The patient was a 21-year-old woman who 7 months prior presented to a local emergency department with symptoms of abdominal pain. CT of the abdomen demonstrated appendicitis, and she was treated with appendectomy. She recovered well, but on review of her hospital records noticed that the CT report also mentioned a 2.7 × 2.1 cm left adrenal mass. This discovery prompted her to perform internet research on adrenal tumors, and on reviewing the symptoms of Cushing syndrome, she requested her primary care physician to perform a hormonal workup and repeat the CT scan. Her symptoms included weight gain of 10 pounds over 3 months (unusual for her), exacerbation of anxiety and depression, and fatigue. She was a dancer, and despite intensifying her training, she noticed muscle weakness. In addition, she observed easy bruising and development of striae over her abdomen. On physical examination her body mass index was 24.1 kg/m 2 and blood pressure was 110/80 mmHg. She presented clear cushingoid features, including facial rounding, dorsocervical and supraclavicular pads, facial plethora, and a few small striae.

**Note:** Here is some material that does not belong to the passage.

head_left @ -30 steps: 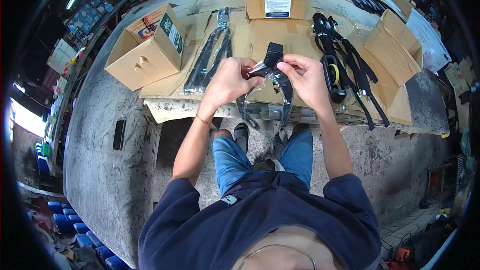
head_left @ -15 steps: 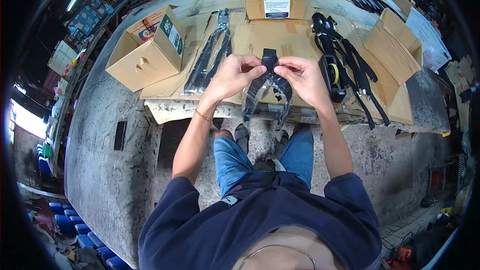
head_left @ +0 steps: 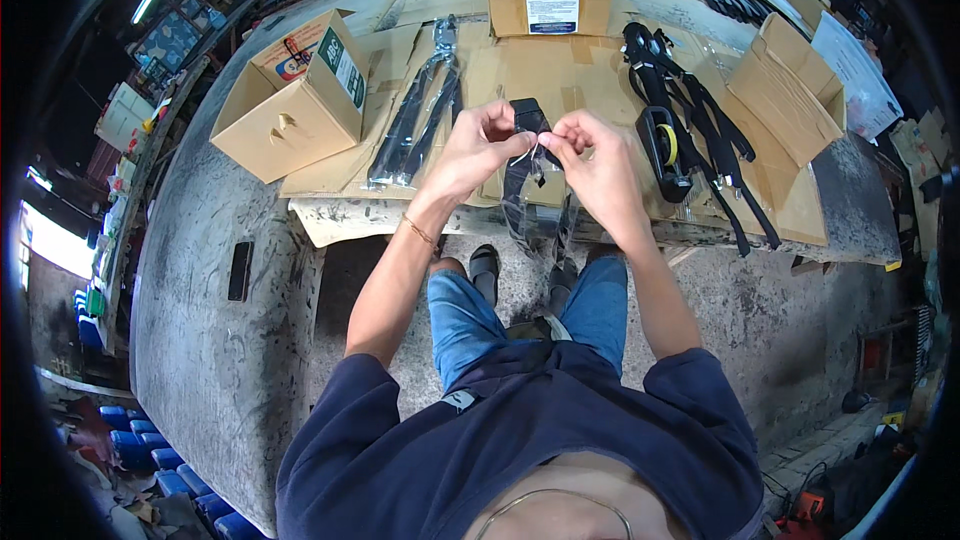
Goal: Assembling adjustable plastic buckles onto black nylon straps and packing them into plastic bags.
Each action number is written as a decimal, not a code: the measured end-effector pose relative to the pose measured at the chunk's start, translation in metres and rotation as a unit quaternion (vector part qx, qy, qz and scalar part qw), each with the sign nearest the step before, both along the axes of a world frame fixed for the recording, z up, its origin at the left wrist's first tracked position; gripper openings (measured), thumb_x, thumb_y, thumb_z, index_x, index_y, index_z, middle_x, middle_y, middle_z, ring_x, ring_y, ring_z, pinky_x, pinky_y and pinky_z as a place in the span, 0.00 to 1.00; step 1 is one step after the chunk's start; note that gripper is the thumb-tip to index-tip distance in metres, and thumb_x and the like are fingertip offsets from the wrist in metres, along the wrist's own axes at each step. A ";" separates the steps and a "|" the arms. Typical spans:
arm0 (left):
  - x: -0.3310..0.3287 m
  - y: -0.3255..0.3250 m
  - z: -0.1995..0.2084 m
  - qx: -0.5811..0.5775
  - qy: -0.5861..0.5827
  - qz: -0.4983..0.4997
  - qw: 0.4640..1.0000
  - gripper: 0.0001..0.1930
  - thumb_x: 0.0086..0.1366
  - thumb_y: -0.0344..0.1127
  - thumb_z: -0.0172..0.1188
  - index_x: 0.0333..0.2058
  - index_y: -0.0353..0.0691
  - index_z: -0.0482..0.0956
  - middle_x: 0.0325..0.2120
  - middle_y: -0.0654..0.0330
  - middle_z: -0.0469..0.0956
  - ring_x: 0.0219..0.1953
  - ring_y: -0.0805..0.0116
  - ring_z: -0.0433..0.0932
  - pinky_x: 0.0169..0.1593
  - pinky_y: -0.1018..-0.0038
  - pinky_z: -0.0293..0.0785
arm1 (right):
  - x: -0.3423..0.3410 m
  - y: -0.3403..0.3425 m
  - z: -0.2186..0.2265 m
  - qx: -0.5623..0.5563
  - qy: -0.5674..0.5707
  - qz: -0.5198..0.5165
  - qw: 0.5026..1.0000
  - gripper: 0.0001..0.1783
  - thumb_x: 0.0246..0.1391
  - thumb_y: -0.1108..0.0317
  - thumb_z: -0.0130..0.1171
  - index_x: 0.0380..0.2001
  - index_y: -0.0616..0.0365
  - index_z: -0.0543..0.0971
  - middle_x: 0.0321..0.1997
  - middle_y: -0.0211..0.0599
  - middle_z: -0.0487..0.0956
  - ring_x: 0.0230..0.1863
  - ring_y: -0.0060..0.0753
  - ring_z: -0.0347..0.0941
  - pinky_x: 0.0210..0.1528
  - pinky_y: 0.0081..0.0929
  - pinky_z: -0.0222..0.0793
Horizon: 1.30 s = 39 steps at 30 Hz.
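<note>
A black strap in clear plastic wrap (head_left: 515, 190) hangs over the near side of the table, its two lengths trailing downward. My left hand (head_left: 477, 152) pinches it just below its dark top end, thumb against fingers. Close beside, my right hand (head_left: 600, 168) is closed at the same spot, its thumb and fingertips pinching the wrap. The two thumbs almost meet. Left of my hands lies another wrapped black strap (head_left: 418, 120) on cardboard. To the right, a pile of loose black straps (head_left: 690, 105) lies next to a black tape dispenser (head_left: 664, 155) with a yellow-rimmed roll.
Cardboard (head_left: 560, 70) covers the tabletop. Open cardboard boxes stand around it: a left box (head_left: 290, 135), a far box (head_left: 500, 5) and a right box (head_left: 780, 100). A phone (head_left: 240, 271) rests on the grey surface at left. My legs are close under the table's near edge.
The strap's top end has tilted and shifted slightly left. My right hand has moved left and turned inward, bringing its fingertips close to my left thumb.
</note>
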<state>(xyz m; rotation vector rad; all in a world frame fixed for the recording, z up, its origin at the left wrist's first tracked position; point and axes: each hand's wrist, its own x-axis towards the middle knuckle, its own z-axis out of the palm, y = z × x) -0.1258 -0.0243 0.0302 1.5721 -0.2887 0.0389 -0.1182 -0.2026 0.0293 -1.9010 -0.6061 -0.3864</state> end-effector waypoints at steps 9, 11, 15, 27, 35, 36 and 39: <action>-0.004 -0.006 -0.005 -0.023 -0.038 0.051 0.998 0.12 0.56 0.23 0.61 0.22 0.42 0.65 0.22 0.72 0.69 0.27 0.84 0.66 0.32 0.83 0.63 | -0.014 0.010 -0.005 0.022 -0.044 0.000 0.999 0.07 0.47 0.74 0.62 0.31 0.64 0.77 0.29 0.44 0.78 0.27 0.39 0.76 0.31 0.30 0.71; -0.005 -0.007 -0.005 -0.027 -0.039 0.058 0.997 0.13 0.56 0.23 0.61 0.21 0.42 0.65 0.22 0.72 0.68 0.27 0.84 0.65 0.32 0.84 0.63 | -0.015 0.012 -0.002 0.006 -0.067 -0.020 0.998 0.05 0.47 0.76 0.60 0.30 0.62 0.77 0.28 0.42 0.77 0.29 0.40 0.76 0.32 0.32 0.71; -0.007 -0.006 -0.006 -0.030 -0.041 0.076 0.996 0.12 0.56 0.24 0.61 0.21 0.41 0.66 0.22 0.72 0.69 0.27 0.84 0.66 0.31 0.84 0.62 | -0.014 0.020 -0.015 -0.009 -0.133 -0.049 0.990 0.05 0.46 0.76 0.60 0.30 0.60 0.77 0.28 0.41 0.76 0.29 0.43 0.74 0.32 0.35 0.69; 0.001 0.006 -0.021 -0.152 0.082 0.070 0.982 0.04 0.60 0.28 0.60 0.28 0.39 0.74 0.25 0.66 0.75 0.27 0.82 0.70 0.30 0.84 0.65 | -0.023 0.036 -0.029 -0.019 -0.263 -0.075 0.962 0.14 0.45 0.78 0.61 0.39 0.60 0.79 0.35 0.39 0.73 0.33 0.39 0.68 0.31 0.33 0.68; -0.001 0.005 -0.012 -0.165 0.104 0.066 0.979 0.02 0.59 0.28 0.62 0.29 0.38 0.78 0.23 0.67 0.76 0.24 0.83 0.70 0.27 0.85 0.65 | -0.027 0.033 -0.033 -0.063 -0.258 -0.083 0.961 0.15 0.44 0.78 0.61 0.40 0.61 0.79 0.36 0.38 0.71 0.34 0.39 0.66 0.37 0.34 0.66; -0.001 0.005 -0.010 -0.133 0.106 0.065 0.983 0.02 0.59 0.27 0.61 0.30 0.37 0.77 0.26 0.65 0.77 0.28 0.81 0.73 0.31 0.84 0.68 | -0.027 0.031 -0.033 -0.080 -0.263 -0.083 0.958 0.16 0.44 0.78 0.61 0.40 0.61 0.79 0.36 0.38 0.71 0.34 0.39 0.65 0.38 0.35 0.65; -0.001 0.003 -0.009 -0.059 0.045 0.089 0.993 0.02 0.58 0.28 0.62 0.29 0.35 0.79 0.25 0.65 0.78 0.28 0.81 0.73 0.32 0.84 0.68 | -0.027 0.029 -0.033 -0.049 -0.216 -0.039 0.974 0.15 0.45 0.75 0.62 0.40 0.61 0.79 0.38 0.40 0.72 0.39 0.41 0.67 0.44 0.36 0.65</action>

The patient’s self-diagnosis of Cushing syndrome related to her adrenal mass (corticotropin [ACTH]-independent hypercortisolism) was completely accurate ( Table 24.1 ). Both the abdominal CT scan obtained at the time of appendicitis (7 months prior) and the scan performed several weeks before referral were reviewed. On the contrast-enhanced CT scan from 7 months prior, a 2.2 × 2.9 × 2.7–cm left adrenal mass was demonstrated. Follow-up CT scan demonstrated an enlargement of the adrenal mass, measuring 2.5 × 3.6 × 3.2 cm; it had an unenhanced CT attenuation of 27 Hounsfield units (HU) and an absolute contrast washout of 74% at 10 minutes after contrast administration ( Fig. 24.1 ). In addition, the patient provided a 24-hour urine sample for steroid profiling analysis: a research procedure at that time but now clinically available ( http://www.mayocliniclabs.com/test-catalog/Overview/604986 ) ( Table 24.2 ).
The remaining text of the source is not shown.